● Dataset excerpts:
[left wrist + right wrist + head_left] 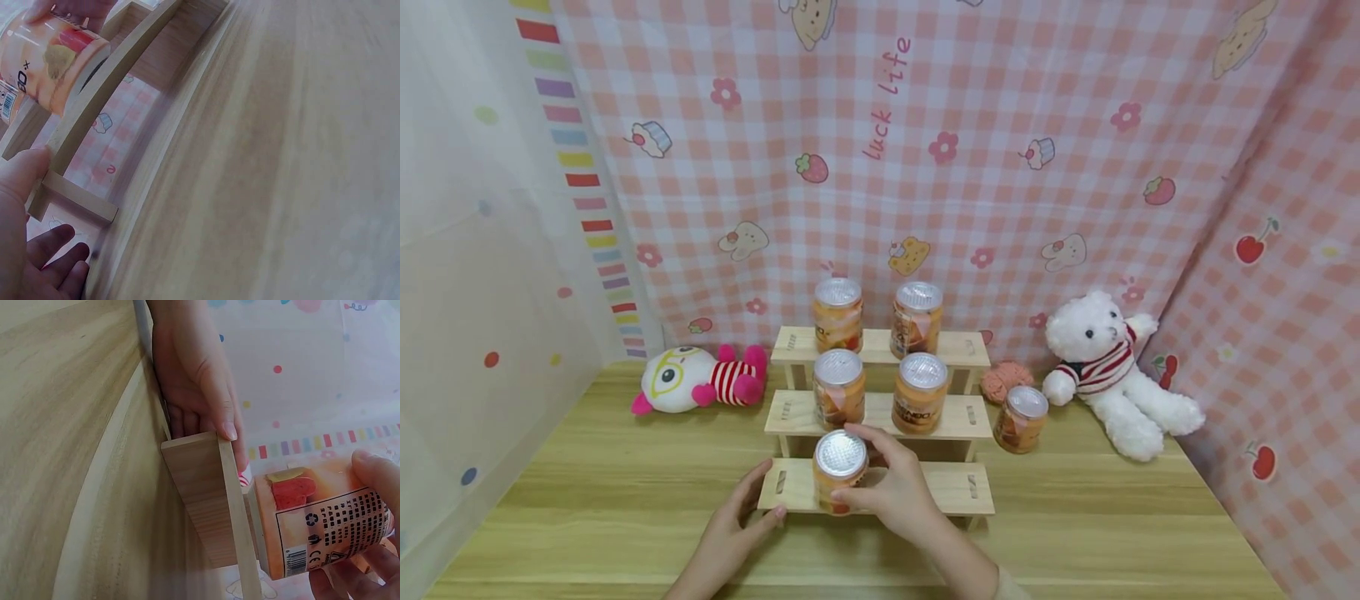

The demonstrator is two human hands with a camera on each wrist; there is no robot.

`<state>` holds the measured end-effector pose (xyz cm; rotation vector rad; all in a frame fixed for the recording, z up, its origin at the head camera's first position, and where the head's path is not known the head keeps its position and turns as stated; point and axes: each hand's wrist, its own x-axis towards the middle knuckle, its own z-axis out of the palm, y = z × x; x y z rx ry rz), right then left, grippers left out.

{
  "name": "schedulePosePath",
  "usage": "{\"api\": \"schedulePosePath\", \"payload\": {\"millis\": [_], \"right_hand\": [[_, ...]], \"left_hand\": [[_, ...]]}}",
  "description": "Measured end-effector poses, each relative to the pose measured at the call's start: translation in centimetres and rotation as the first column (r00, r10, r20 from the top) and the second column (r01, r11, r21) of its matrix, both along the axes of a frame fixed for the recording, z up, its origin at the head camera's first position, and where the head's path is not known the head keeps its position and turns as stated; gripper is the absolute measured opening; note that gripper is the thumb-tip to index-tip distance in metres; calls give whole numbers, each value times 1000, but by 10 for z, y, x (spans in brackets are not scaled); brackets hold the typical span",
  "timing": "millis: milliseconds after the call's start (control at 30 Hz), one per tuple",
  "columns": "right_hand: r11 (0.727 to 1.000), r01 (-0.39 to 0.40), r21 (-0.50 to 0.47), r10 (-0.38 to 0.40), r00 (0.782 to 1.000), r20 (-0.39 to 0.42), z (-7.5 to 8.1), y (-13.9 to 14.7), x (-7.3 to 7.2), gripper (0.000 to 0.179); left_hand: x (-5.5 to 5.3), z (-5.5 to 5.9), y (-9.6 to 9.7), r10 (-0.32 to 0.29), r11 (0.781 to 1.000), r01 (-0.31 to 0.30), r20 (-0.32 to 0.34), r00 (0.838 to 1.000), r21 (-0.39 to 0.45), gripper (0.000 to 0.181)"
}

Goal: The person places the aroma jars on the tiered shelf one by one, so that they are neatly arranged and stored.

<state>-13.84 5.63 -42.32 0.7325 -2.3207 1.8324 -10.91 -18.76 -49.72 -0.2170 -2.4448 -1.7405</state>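
In the head view, my right hand (904, 493) holds an orange can with a silver lid (840, 477), thumb and fingers around its sides. The can stands upright at the lowest wooden step (951, 490), left of its middle; its base is right at the board in the right wrist view. My left hand (730, 527) grips the left end of that step. Its thumb (24, 172) lies against the board's edge in the left wrist view, with the other fingers lower down beside the leg. Printed text and a barcode show on the can (325, 519) in the right wrist view.
Two similar cans stand on the middle step (877, 417) and two on the top step (877, 342). Another can (1021, 421) stands on the table right of the steps, by a pink yarn ball (1004, 382). A white teddy bear (1108, 367) sits right; a plush doll (700, 381) lies left.
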Motion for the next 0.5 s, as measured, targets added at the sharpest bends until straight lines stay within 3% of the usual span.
{"api": "schedulePosePath", "payload": {"millis": [500], "right_hand": [[999,9,42,-8,1000,-13,-4,-2,-1,75]], "left_hand": [[-1,-3,-1,0,1000,0,-3,1000,-17,66]]}}
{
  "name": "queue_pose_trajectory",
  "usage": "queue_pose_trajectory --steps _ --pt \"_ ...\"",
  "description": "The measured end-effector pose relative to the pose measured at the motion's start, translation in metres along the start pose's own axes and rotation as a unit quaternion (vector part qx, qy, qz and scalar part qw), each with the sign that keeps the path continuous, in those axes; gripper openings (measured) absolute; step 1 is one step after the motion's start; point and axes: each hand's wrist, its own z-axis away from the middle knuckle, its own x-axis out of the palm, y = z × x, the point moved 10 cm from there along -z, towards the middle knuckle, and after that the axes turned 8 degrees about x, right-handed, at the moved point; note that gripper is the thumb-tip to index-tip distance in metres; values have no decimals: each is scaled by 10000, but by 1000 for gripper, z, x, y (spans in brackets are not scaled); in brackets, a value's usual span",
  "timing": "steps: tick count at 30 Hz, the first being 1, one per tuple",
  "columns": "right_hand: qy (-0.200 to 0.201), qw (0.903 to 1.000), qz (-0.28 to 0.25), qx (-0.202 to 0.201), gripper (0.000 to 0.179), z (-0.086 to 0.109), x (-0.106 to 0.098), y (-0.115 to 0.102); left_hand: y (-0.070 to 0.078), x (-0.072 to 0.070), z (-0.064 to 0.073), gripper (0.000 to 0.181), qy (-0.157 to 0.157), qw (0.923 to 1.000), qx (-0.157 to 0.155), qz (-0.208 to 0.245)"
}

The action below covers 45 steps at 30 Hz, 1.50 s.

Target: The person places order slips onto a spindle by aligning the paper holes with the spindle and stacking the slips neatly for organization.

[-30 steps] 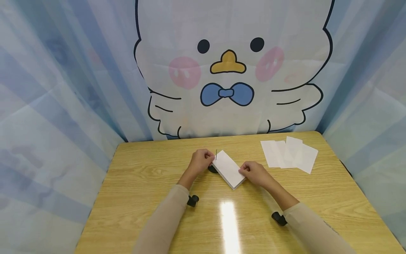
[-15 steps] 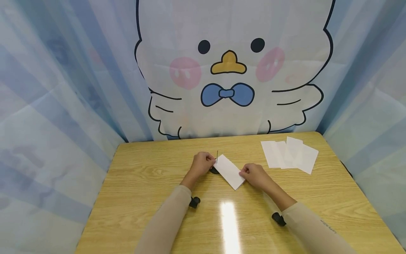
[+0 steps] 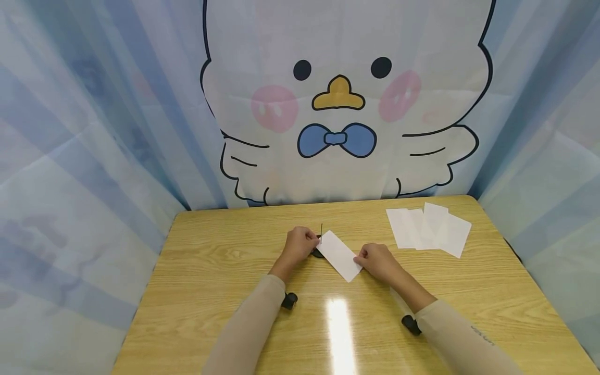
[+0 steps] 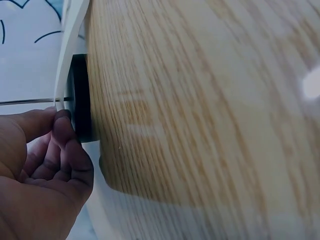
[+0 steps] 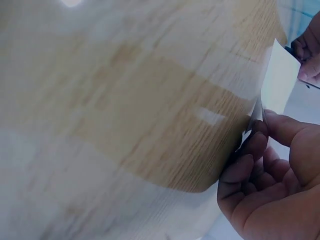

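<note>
A white stack of paper [image 3: 340, 259] lies slantwise between both hands, with a thin metal spike [image 3: 321, 229] standing up through its far left end. Below that end, the spike's round black base [image 3: 318, 254] rests on the table, partly hidden by the paper. My left hand [image 3: 298, 246] pinches the paper's left edge beside the spike. In the left wrist view the paper [image 4: 64, 65] is just above the black base [image 4: 80, 100], a small gap between them. My right hand [image 3: 378, 262] pinches the near right edge; its thumb lies on top of the paper [image 5: 280, 77].
Several loose white sheets [image 3: 431, 229] overlap at the table's far right. The wooden table [image 3: 215, 291] ends at a printed curtain [image 3: 337, 177] behind. A bright light reflection [image 3: 340, 333] lies on the near tabletop.
Both hands have brought the paper slightly down along the spike and nearer to the base. The loose sheets have stayed where they were.
</note>
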Motion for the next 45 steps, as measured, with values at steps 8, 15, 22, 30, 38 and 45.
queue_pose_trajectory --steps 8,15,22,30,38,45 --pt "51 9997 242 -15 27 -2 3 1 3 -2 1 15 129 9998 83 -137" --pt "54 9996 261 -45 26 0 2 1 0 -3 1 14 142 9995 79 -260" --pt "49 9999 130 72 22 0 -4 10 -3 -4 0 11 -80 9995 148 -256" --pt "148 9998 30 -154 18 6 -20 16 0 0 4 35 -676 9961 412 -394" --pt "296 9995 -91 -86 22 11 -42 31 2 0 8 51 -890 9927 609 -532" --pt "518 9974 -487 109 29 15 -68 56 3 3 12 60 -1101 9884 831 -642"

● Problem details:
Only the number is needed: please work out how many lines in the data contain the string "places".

● Expected output:
2